TASK OBJECTIVE = Nothing in the listing may change. Repeat all of it.

RECORDS SUPPLIED =
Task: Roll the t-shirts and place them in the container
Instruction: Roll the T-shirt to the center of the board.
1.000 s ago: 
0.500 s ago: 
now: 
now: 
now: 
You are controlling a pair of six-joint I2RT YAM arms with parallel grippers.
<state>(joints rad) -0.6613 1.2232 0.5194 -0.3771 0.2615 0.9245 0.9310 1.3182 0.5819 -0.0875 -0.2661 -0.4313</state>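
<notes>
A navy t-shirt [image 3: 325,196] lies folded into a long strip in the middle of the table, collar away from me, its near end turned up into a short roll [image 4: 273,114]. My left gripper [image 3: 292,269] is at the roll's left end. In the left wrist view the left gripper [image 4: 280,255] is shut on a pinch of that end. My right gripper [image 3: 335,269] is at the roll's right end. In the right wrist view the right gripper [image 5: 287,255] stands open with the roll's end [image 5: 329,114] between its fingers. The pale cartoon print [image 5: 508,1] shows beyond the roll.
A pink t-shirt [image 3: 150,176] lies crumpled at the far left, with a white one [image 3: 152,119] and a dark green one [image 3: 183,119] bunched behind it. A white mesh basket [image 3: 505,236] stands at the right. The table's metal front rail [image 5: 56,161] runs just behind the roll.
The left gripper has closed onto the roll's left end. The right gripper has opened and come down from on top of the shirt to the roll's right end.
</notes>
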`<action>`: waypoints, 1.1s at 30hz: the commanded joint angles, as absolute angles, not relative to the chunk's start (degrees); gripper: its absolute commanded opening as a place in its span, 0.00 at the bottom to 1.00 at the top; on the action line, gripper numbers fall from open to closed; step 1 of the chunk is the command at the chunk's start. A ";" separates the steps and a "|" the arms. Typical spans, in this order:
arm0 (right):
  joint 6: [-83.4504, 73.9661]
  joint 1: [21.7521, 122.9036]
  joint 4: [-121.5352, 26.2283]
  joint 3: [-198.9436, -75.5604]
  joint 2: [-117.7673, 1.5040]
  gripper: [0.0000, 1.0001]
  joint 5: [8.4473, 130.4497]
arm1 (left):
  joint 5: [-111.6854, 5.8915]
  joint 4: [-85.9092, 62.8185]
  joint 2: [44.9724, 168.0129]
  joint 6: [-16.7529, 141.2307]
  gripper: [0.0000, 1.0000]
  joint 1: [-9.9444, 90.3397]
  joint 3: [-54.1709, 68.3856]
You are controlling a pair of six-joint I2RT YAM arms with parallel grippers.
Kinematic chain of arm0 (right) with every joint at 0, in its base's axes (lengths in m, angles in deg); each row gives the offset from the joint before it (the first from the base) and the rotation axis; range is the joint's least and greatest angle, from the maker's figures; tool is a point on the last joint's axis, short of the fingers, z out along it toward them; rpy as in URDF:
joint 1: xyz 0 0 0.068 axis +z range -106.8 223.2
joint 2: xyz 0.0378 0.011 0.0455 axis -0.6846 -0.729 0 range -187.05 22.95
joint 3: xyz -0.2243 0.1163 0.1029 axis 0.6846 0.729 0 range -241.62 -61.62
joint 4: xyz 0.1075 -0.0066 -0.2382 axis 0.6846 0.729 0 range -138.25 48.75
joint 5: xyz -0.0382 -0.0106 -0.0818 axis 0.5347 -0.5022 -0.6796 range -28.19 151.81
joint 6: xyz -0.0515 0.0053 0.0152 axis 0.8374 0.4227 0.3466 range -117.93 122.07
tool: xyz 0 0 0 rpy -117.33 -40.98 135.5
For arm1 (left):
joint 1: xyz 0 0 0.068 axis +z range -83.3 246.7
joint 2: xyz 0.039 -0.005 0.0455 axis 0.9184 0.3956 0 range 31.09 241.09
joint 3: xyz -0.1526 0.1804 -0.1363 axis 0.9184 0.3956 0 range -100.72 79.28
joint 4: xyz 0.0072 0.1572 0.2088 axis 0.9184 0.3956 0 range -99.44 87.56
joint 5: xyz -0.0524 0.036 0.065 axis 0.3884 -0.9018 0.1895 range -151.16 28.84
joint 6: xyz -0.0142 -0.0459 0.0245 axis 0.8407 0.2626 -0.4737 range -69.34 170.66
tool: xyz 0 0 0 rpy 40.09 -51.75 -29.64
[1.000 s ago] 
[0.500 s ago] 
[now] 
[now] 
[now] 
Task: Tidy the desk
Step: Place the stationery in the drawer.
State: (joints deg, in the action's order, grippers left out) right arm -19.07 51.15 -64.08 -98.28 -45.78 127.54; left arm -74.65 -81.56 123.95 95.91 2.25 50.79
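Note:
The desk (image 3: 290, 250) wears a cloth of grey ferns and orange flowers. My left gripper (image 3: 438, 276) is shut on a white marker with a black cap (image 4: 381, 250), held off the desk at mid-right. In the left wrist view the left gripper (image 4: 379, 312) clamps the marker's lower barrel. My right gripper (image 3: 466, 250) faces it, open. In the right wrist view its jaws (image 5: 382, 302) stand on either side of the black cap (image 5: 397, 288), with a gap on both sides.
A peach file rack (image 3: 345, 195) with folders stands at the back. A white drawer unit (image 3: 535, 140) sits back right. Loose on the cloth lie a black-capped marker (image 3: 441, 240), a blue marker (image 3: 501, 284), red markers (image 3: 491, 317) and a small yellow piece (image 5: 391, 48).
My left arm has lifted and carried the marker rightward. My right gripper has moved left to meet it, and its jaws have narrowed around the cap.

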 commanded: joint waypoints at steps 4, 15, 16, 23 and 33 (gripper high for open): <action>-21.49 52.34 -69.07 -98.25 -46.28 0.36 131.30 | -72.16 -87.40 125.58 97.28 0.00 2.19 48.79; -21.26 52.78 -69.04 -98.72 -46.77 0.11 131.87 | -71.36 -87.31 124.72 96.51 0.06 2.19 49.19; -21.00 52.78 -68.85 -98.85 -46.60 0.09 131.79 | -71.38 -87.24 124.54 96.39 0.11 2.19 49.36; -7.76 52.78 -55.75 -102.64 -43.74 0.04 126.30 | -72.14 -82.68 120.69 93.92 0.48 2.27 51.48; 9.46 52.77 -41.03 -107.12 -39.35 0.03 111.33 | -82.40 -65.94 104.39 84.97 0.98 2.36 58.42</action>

OUTPUT BELOW =
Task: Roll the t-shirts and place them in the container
Instruction: Roll the T-shirt to the center of the board.
1.000 s ago: 
0.500 s ago: 
now: 
now: 
now: 
You are controlling a pair of six-joint I2RT YAM arms with parallel grippers.
<state>(joints rad) -0.6613 1.2232 0.5194 -0.3771 0.2615 0.9245 0.9310 1.3182 0.5819 -0.0875 -0.2661 -0.4313</state>
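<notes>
A navy t-shirt [image 3: 325,196] lies folded into a long strip in the middle of the table, collar away from me, its near end turned up into a short roll [image 4: 273,114]. My left gripper [image 3: 292,269] is at the roll's left end. In the left wrist view the left gripper [image 4: 280,255] is shut on a pinch of that end. My right gripper [image 3: 335,269] is at the roll's right end. In the right wrist view the right gripper [image 5: 287,255] stands open with the roll's end [image 5: 329,114] between its fingers. The pale cartoon print [image 5: 508,1] shows beyond the roll.
A pink t-shirt [image 3: 150,176] lies crumpled at the far left, with a white one [image 3: 152,119] and a dark green one [image 3: 183,119] bunched behind it. A white mesh basket [image 3: 505,236] stands at the right. The table's metal front rail [image 5: 56,161] runs just behind the roll.
The left gripper has closed onto the roll's left end. The right gripper has opened and come down from on top of the shirt to the roll's right end.
</notes>
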`<action>`: waypoints, 1.1s at 30hz: the commanded joint angles, as absolute angles, not relative to the chunk's start (degrees); gripper: its absolute commanded opening as a place in its span, 0.00 at the bottom to 1.00 at the top; on the action line, gripper numbers fall from open to closed; step 1 of the chunk is the command at the chunk's start. A ";" separates the steps and a "|" the arms. Typical spans, in this order:
arm0 (right):
  joint 6: [-83.4504, 73.9661]
  joint 1: [21.7521, 122.9036]
  joint 4: [-121.5352, 26.2283]
  joint 3: [-198.9436, -75.5604]
  joint 2: [-117.7673, 1.5040]
  gripper: [0.0000, 1.0001]
  joint 5: [8.4473, 130.4497]
arm1 (left):
  joint 5: [-111.6854, 5.8915]
  joint 4: [-85.9092, 62.8185]
  joint 2: [44.9724, 168.0129]
  joint 6: [-16.7529, 141.2307]
  gripper: [0.0000, 1.0000]
  joint 1: [-9.9444, 90.3397]
  joint 3: [-54.1709, 68.3856]
You are controlling a pair of six-joint I2RT YAM arms with parallel grippers.
Kinematic chain of arm0 (right) with every joint at 0, in its base's axes (lengths in m, angles in deg); each row gives the offset from the joint before it (the first from the base) and the rotation axis; range is the joint's least and greatest angle, from the maker's figures; tool is a point on the last joint's axis, short of the fingers, z out along it toward them; rpy as in URDF:
joint 1: xyz 0 0 0.068 axis +z range -106.8 223.2
joint 2: xyz 0.0378 0.011 0.0455 axis -0.6846 -0.729 0 range -187.05 22.95
joint 3: xyz -0.2243 0.1163 0.1029 axis 0.6846 0.729 0 range -241.62 -61.62
joint 4: xyz 0.1075 -0.0066 -0.2382 axis 0.6846 0.729 0 range -138.25 48.75
joint 5: xyz -0.0382 -0.0106 -0.0818 axis 0.5347 -0.5022 -0.6796 range -28.19 151.81
joint 6: xyz -0.0515 0.0053 0.0152 axis 0.8374 0.4227 0.3466 range -117.93 122.07
tool: xyz 0 0 0 rpy -117.33 -40.98 135.5
For arm1 (left):
joint 1: xyz 0 0 0.068 axis +z range -83.3 246.7
joint 2: xyz 0.039 -0.005 0.0455 axis 0.9184 0.3956 0 range 31.09 241.09
joint 3: xyz -0.1526 0.1804 -0.1363 axis 0.9184 0.3956 0 range -100.72 79.28
joint 4: xyz 0.0072 0.1572 0.2088 axis 0.9184 0.3956 0 range -99.44 87.56
joint 5: xyz -0.0524 0.036 0.065 axis 0.3884 -0.9018 0.1895 range -151.16 28.84
joint 6: xyz -0.0142 -0.0459 0.0245 axis 0.8407 0.2626 -0.4737 range -69.34 170.66
tool: xyz 0 0 0 rpy 40.09 -51.75 -29.64
[1.000 s ago] 
[0.500 s ago] 
[now] 
[now] 
[now] 
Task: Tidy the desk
Step: Place the stationery in the drawer.
State: (joints deg, in the action's order, grippers left out) right arm -19.07 51.15 -64.08 -98.28 -45.78 127.54; left arm -74.65 -81.56 123.95 95.91 2.25 50.79
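Note:
The desk (image 3: 290, 250) wears a cloth of grey ferns and orange flowers. My left gripper (image 3: 438, 276) is shut on a white marker with a black cap (image 4: 381, 250), held off the desk at mid-right. In the left wrist view the left gripper (image 4: 379, 312) clamps the marker's lower barrel. My right gripper (image 3: 466, 250) faces it, open. In the right wrist view its jaws (image 5: 382, 302) stand on either side of the black cap (image 5: 397, 288), with a gap on both sides.
A peach file rack (image 3: 345, 195) with folders stands at the back. A white drawer unit (image 3: 535, 140) sits back right. Loose on the cloth lie a black-capped marker (image 3: 441, 240), a blue marker (image 3: 501, 284), red markers (image 3: 491, 317) and a small yellow piece (image 5: 391, 48).
My left arm has lifted and carried the marker rightward. My right gripper has moved left to meet it, and its jaws have narrowed around the cap.
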
 commanded: joint waypoints at steps 4, 15, 16, 23 and 33 (gripper high for open): <action>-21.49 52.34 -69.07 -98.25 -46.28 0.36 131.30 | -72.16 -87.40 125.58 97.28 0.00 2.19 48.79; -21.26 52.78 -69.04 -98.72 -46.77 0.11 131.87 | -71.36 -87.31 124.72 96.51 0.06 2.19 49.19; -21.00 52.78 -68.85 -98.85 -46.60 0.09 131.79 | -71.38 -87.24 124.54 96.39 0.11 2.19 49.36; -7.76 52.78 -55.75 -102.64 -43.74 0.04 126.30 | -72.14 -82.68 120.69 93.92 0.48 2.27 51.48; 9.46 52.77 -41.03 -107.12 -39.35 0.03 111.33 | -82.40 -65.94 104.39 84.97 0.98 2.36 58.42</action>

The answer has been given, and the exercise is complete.